== Data provided
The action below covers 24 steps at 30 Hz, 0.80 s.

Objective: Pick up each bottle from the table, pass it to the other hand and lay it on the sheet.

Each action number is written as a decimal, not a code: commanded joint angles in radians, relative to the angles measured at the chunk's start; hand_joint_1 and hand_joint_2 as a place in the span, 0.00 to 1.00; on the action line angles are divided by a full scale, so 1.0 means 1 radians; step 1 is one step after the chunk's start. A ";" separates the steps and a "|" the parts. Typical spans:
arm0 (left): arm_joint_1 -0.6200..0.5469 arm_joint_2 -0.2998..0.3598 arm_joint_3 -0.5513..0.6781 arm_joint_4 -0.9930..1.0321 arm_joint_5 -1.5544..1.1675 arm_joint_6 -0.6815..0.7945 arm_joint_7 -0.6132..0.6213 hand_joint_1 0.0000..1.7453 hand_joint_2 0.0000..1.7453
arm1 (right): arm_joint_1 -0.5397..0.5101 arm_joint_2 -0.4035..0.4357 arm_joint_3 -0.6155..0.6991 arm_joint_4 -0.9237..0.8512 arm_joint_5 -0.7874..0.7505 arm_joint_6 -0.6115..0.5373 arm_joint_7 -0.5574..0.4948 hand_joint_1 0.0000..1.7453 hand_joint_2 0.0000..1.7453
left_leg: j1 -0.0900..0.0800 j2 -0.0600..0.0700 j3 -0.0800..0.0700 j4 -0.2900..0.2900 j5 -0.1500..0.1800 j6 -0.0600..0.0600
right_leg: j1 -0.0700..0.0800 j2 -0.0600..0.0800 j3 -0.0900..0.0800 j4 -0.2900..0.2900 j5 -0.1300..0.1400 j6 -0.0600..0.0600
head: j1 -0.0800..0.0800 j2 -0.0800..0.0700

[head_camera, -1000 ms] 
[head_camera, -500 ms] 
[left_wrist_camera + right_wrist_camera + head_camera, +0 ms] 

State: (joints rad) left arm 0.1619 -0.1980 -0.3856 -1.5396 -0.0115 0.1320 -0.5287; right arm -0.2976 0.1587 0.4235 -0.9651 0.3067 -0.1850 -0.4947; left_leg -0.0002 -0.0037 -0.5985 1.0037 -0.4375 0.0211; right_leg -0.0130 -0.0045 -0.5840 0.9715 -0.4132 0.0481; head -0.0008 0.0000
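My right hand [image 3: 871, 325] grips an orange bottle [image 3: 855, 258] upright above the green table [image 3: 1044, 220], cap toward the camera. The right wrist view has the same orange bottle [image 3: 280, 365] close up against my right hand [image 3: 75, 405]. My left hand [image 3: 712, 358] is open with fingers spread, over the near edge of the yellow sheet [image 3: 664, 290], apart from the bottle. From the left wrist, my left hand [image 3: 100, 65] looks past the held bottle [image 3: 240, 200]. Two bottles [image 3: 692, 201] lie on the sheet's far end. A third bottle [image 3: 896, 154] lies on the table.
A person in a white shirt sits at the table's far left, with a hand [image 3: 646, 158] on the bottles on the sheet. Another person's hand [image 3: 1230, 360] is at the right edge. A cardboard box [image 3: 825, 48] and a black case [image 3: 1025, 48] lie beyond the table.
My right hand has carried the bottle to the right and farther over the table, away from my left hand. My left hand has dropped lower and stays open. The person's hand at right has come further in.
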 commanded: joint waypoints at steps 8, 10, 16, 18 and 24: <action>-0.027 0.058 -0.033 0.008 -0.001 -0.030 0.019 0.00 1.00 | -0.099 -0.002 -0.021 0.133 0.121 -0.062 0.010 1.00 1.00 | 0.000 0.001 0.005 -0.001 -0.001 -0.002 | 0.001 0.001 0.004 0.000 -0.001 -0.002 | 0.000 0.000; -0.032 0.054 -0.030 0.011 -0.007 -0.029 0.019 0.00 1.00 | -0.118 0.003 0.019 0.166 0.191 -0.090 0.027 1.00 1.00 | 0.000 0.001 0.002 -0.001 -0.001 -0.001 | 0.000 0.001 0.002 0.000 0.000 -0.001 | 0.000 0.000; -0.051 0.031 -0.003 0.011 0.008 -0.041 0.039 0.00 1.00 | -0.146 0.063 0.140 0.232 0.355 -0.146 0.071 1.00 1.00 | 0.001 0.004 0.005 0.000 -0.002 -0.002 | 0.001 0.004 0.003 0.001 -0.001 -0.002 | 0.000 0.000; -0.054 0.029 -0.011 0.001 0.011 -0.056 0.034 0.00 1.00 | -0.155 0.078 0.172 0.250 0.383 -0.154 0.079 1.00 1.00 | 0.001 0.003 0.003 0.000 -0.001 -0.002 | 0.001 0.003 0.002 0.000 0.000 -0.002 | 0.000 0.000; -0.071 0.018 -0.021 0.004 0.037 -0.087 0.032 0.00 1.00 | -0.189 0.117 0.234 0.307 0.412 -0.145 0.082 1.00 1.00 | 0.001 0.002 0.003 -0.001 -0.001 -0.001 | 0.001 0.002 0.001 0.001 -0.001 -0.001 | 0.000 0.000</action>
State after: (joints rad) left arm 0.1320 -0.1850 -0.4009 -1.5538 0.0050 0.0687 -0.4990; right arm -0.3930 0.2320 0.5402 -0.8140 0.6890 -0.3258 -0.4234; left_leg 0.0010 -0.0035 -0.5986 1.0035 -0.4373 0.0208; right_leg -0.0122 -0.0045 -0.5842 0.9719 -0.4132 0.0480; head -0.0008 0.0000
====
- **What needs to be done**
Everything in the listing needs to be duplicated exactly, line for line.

- **The answer**
The action below covers 24 steps at 30 Hz, 0.80 s.

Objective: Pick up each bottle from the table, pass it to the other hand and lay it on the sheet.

Each action number is written as a decimal, not a code: commanded joint angles in radians, relative to the angles measured at the chunk's start; hand_joint_1 and hand_joint_2 as a place in the span, 0.00 to 1.00; on the action line angles are divided by a full scale, so 1.0 means 1 radians; step 1 is one step after the chunk's start. A ";" separates the steps and a "|" the parts. Typical spans:
arm0 (left): arm_joint_1 -0.6200..0.5469 arm_joint_2 -0.2998..0.3598 arm_joint_3 -0.5513..0.6781 arm_joint_4 -0.9930..1.0321 arm_joint_5 -1.5544..1.1675 arm_joint_6 -0.6815..0.7945 arm_joint_7 -0.6132..0.6213 hand_joint_1 0.0000..1.7453 hand_joint_2 0.0000..1.7453
arm1 (right): arm_joint_1 -0.5397..0.5101 arm_joint_2 -0.4035..0.4357 arm_joint_3 -0.6155..0.6991 arm_joint_4 -0.9237..0.8512 arm_joint_5 -0.7874..0.7505 arm_joint_6 -0.6115..0.5373 arm_joint_7 -0.5574..0.4948 hand_joint_1 0.0000..1.7453 hand_joint_2 0.0000..1.7453
left_leg: j1 -0.0900..0.0800 j2 -0.0600..0.0700 j3 -0.0800..0.0700 j4 -0.2900..0.2900 j5 -0.1500..0.1800 j6 -0.0600..0.0600
right_leg: j1 -0.0700..0.0800 j2 -0.0600..0.0800 j3 -0.0900..0.0800 j4 -0.2900..0.2900 j5 -0.1300..0.1400 j6 -0.0600..0.0600
head: j1 -0.0800..0.0800 j2 -0.0800..0.0700

[head_camera, -1000 ms] 
[head_camera, -500 ms] 
[left_wrist_camera + right_wrist_camera + head_camera, +0 ms] 

State: (joints rad) left arm 0.1619 -0.1980 -0.3856 -1.5396 -0.0115 0.1320 -0.5287; right arm -0.2976 0.1587 0.4235 -0.9651 0.3067 -0.1850 -0.4947; left_leg -0.0002 -0.0037 -0.5985 1.0037 -0.4375 0.0211; right_leg -0.0130 -0.0045 -0.5840 0.9715 -0.4132 0.0481; head -0.0008 0.0000
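My right hand [image 3: 871, 325] grips an orange bottle [image 3: 855, 258] upright above the green table [image 3: 1044, 220], cap toward the camera. The right wrist view has the same orange bottle [image 3: 280, 365] close up against my right hand [image 3: 75, 405]. My left hand [image 3: 712, 358] is open with fingers spread, over the near edge of the yellow sheet [image 3: 664, 290], apart from the bottle. From the left wrist, my left hand [image 3: 100, 65] looks past the held bottle [image 3: 240, 200]. Two bottles [image 3: 692, 201] lie on the sheet's far end. A third bottle [image 3: 896, 154] lies on the table.
A person in a white shirt sits at the table's far left, with a hand [image 3: 646, 158] on the bottles on the sheet. Another person's hand [image 3: 1230, 360] is at the right edge. A cardboard box [image 3: 825, 48] and a black case [image 3: 1025, 48] lie beyond the table.
My right hand has carried the bottle to the right and farther over the table, away from my left hand. My left hand has dropped lower and stays open. The person's hand at right has come further in.
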 commanded: joint waypoints at steps 8, 10, 16, 18 and 24: <action>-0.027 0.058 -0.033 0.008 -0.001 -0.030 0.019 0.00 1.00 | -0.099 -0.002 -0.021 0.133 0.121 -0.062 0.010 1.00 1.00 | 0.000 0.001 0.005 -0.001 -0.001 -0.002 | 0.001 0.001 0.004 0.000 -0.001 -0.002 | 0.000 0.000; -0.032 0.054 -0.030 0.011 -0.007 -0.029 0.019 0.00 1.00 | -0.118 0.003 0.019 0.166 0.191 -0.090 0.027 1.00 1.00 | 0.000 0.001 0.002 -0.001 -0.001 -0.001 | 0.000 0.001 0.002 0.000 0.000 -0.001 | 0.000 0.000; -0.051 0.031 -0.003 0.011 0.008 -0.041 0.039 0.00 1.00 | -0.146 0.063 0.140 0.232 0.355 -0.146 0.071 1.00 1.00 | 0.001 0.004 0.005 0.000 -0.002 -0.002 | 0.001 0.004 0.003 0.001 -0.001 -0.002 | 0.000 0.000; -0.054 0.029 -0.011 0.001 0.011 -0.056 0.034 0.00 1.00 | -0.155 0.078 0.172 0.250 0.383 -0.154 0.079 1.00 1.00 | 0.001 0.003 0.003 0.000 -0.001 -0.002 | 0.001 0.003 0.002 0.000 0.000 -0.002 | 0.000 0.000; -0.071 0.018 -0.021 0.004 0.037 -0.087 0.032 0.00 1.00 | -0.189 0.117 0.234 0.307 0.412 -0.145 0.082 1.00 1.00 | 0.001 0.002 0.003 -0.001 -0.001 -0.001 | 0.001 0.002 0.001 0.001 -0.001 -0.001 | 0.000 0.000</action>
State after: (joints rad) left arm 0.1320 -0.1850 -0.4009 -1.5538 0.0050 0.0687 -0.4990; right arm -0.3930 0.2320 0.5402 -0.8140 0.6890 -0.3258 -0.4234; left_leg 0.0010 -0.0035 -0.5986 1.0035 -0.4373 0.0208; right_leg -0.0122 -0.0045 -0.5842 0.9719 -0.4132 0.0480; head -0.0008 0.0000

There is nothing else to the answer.